■ **Assignment**
Print the data below exactly, but only the lines from the one containing "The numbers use" down to the one containing "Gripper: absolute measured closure", inclusive.

Stored data entries
== Segment start ==

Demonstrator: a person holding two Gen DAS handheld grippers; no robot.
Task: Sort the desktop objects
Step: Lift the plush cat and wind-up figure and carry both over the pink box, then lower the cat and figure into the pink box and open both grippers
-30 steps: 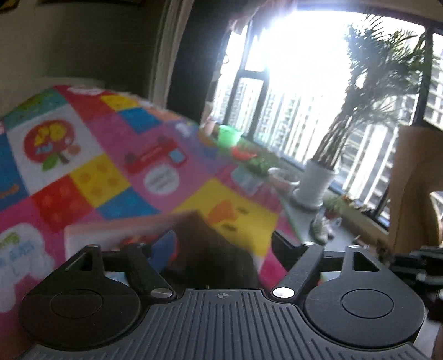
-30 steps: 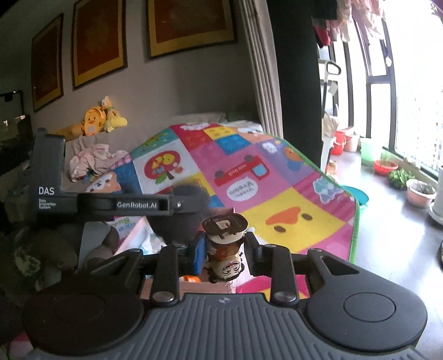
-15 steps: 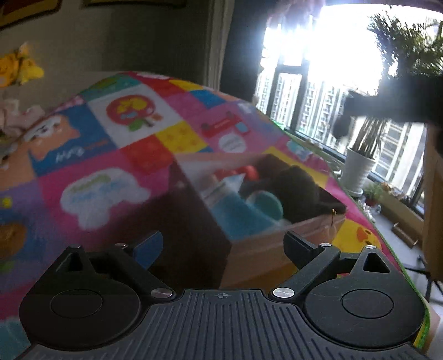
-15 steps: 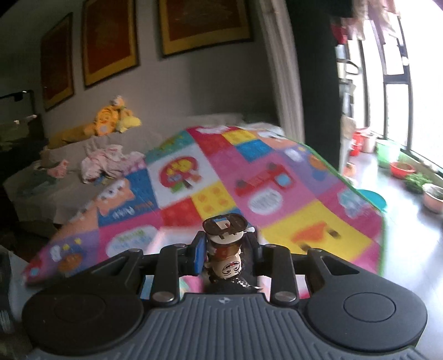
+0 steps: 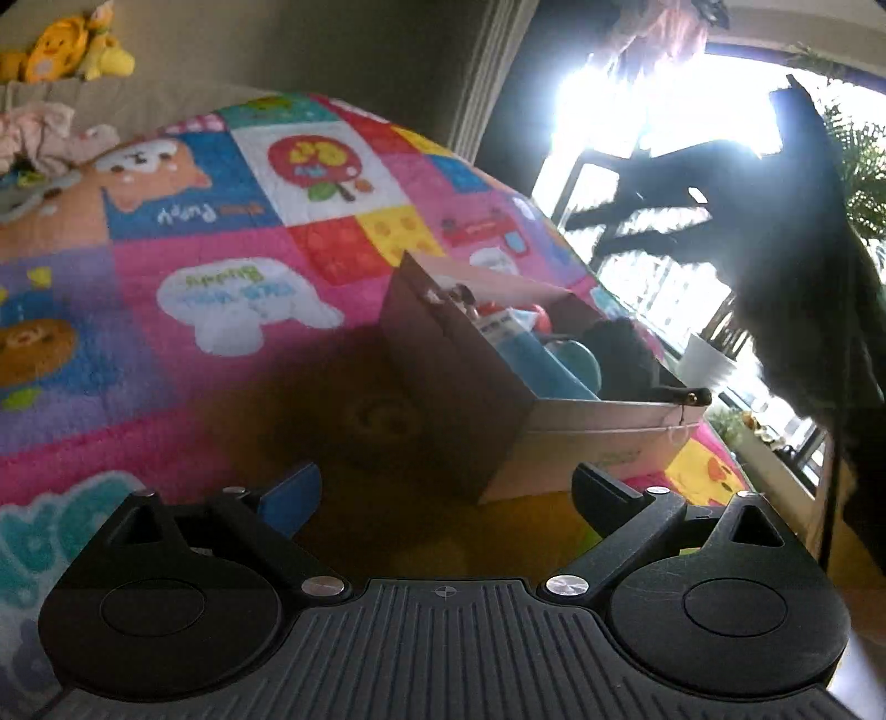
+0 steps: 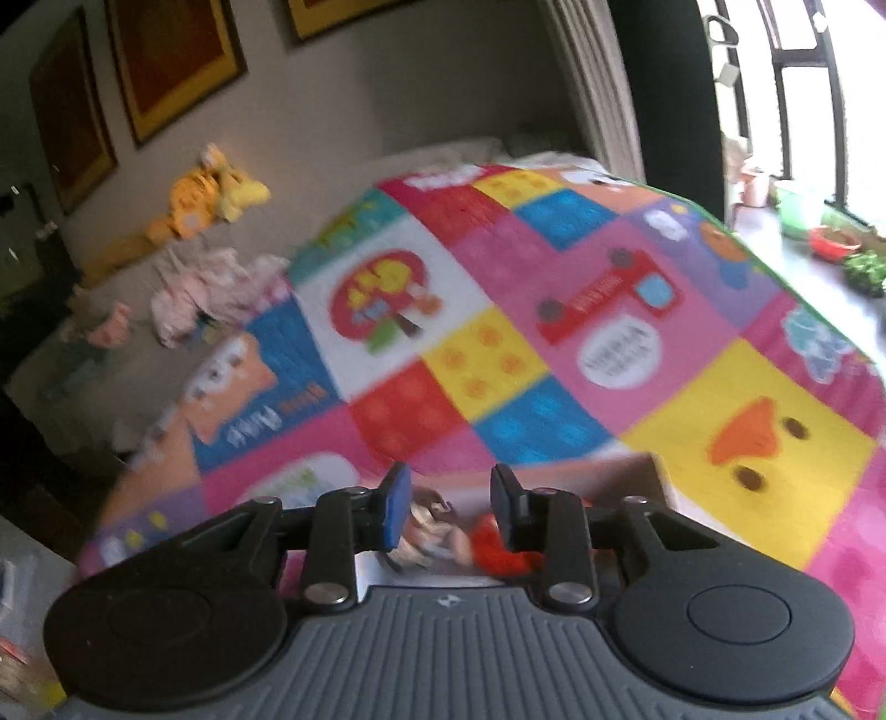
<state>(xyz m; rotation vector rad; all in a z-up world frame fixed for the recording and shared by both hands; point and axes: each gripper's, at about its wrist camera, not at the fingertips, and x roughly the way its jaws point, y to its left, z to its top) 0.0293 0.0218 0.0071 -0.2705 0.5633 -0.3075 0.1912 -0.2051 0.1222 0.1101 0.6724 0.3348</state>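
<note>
Left wrist view: we see a patchwork play mat point(image 5: 232, 260) with cartoon squares covering the surface, a beige sofa behind it with a yellow plush point(image 5: 66, 52) and pink clothes point(image 5: 41, 138). A bright window point(image 5: 664, 138) sits at right, with a plant in a white pot point(image 5: 709, 363) by it. A cardboard box point(image 5: 470, 399) stands on the mat, just ahead of the left gripper point(image 5: 446, 493). Inside we make out a blue ball point(image 5: 576, 365), something red and a dark item; the rest is too blurred to name. The jaws are spread wide and empty, the box corner between them but not touched. A dark backlit shape at right is the other gripper, we think.

Right wrist view: same mat point(image 6: 554, 332), blurred. Framed pictures point(image 6: 171, 61) hang on the grey wall; plush point(image 6: 210, 194) and clothes on the sofa; curtain and window at right. The right gripper point(image 6: 451, 509) hangs over the box point(image 6: 626, 471) edge, its jaws opening with nothing pinched. The figurine point(image 6: 429, 531) lies below them in the box beside a red piece point(image 6: 493, 545).

Versus a second ago: the figurine was clamped upright in the right jaws, now it is released. The left jaws have widened, and that view has swung from window to box.
</note>
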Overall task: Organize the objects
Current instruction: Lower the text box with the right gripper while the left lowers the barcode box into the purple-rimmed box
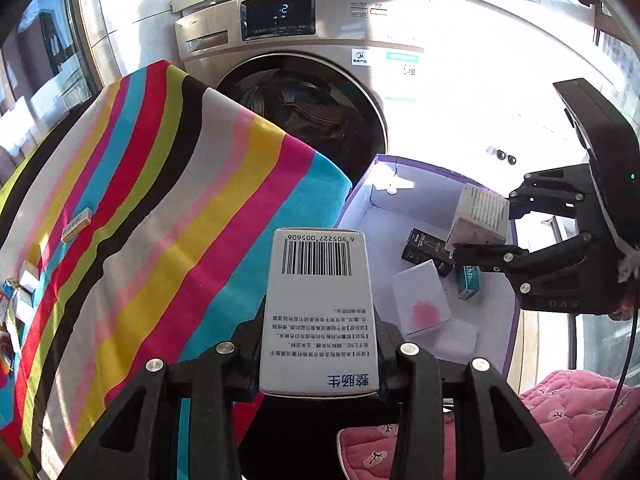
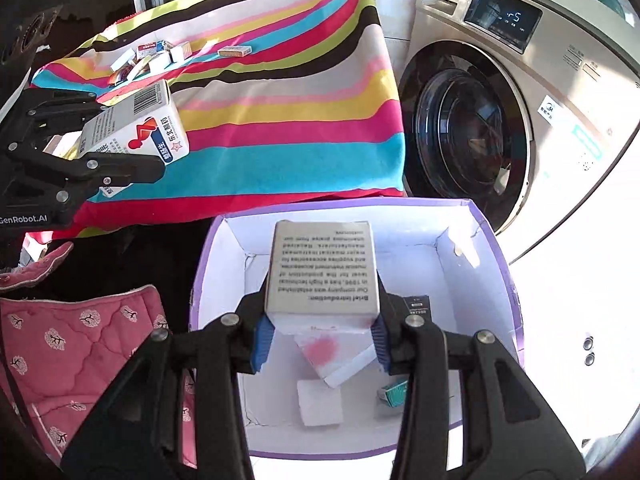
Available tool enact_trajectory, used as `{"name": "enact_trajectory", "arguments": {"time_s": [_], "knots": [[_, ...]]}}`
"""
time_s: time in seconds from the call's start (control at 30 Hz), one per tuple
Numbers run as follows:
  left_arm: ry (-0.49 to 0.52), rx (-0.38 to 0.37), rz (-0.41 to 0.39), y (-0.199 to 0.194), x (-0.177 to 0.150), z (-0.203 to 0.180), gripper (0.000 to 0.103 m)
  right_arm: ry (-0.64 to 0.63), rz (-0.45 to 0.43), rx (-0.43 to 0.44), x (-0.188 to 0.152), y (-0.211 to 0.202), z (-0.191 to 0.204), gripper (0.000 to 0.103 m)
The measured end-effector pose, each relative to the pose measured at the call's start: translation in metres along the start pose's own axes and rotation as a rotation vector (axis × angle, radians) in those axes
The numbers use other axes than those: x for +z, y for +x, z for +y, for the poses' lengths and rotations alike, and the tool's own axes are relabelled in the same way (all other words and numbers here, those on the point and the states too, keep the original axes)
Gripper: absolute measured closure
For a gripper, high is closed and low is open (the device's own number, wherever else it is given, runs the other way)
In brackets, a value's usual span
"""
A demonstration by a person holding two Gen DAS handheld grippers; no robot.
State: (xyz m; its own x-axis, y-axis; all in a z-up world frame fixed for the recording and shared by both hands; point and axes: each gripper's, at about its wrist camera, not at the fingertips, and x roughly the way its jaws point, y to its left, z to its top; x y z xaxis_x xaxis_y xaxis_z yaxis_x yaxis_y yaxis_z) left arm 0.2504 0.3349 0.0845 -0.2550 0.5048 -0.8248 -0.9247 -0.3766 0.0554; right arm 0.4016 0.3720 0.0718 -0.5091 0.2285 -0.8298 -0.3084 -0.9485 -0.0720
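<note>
White cardboard medicine box with a barcode is clamped by the left gripper, beside the open purple-edged white carton. A grey printed box is clamped above that carton by the right gripper. Small boxes inside the carton are partly hidden. The striped cloth lies just behind the carton, the washing machine beside it.
</note>
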Motion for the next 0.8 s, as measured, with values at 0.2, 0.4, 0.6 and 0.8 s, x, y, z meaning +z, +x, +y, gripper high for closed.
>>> {"name": "enact_trajectory", "arguments": {"time_s": [0.2, 0.4, 0.6, 0.8], "knots": [[0.054, -0.078, 0.065, 0.030, 0.014, -0.035, 0.062, 0.082, 0.028, -0.057, -0.018, -0.006, -0.036, 0.058], [0.057, -0.143, 0.055, 0.036, 0.013, -0.048, 0.059, 0.117, 0.036, -0.082, -0.019, -0.006, -0.049, 0.058], [-0.043, -0.231, 0.049, 0.037, 0.007, -0.025, 0.012, 0.160, 0.033, -0.119, -0.011, -0.004, -0.049, 0.032], [-0.295, -0.157, -0.023, 0.019, -0.024, 0.072, 0.012, 0.056, -0.004, -0.031, 0.030, 0.014, -0.001, 0.029]]}}
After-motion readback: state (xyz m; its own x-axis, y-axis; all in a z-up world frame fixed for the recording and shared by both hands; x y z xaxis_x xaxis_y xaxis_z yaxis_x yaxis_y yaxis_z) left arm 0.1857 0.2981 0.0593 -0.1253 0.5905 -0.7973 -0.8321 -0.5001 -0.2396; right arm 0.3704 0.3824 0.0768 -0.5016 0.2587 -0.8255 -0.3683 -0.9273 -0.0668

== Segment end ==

■ **Exercise result**
The numbers use other axes than those: x for +z, y for +x, z for +y, for the poses' lengths and rotations alike, and the tool's own axes are relabelled in the same way (all other words and numbers here, those on the point and the states too, keep the original axes)
Gripper: absolute measured closure

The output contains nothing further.